An FPGA-Based Sampling-ADC for the Crystal Barrel Calorimeter

12 Sept 2017, 16:30
1h 30m
Porter College Dining Hall (UCSC)

Porter College Dining Hall

UCSC

Porter College Dining Hall
Board: A4
Poster Other POSTER Session

Speaker

Mr Johannes Müllers (Helmholtz-Institut für Strahlen- und Kernphysik)

Description

The digitization stage of the main electromagnetic calorimeter of the CBELSA/TAPS experiment in Bonn (Germany) is being equipped with custom 80 MSPS, 14 bit Sampling-ADCs. Onboard data processing with FPGAs allows determination of the signal characteristics, reducing the data substantially. The readout of the unprocessed sampling data allows offline analysis and refinement of the FPGA-algorithms.

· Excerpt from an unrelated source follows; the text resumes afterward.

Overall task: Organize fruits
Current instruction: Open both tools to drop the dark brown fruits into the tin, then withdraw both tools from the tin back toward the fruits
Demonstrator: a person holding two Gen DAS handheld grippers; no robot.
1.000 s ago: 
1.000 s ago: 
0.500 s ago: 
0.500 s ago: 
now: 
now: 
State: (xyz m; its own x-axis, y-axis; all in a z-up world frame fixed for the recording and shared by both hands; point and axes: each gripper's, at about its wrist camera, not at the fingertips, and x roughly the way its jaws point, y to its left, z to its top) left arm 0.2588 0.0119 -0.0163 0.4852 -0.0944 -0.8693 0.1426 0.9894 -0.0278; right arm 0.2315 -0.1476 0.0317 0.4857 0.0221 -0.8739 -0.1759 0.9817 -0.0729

A partial setup has shown promising results during a photoproduction-beamtime. It has been demonstrated that the SADCs are able to overcome the readout-rate limitation of the current QDC readout.

The full setup is planned to be commissioned within the next year.

Summary

The main electromagnetic calorimeter of the CBELSA/TAPS experiment has been equipped with a new Avalanche-Photodiode readout to obtain full trigger capability. Within the scope of this modification, the digitization stage of the energy branch is upgraded from Fastbus QDCs to custom Sampling-ADCs to gain a higher readout-rate.

The design has been adapted from the PANDA-SADC that is being developed by P. Marciniewski. A low noise switching power supply, as well as an analog input stage with multi-feedback filters, digitally controllable pole-zero compensation and baseline-shifting have been developed. Furthermore, a custom backplane was added for distribution of trigger, clock (phase) and slowcontrol.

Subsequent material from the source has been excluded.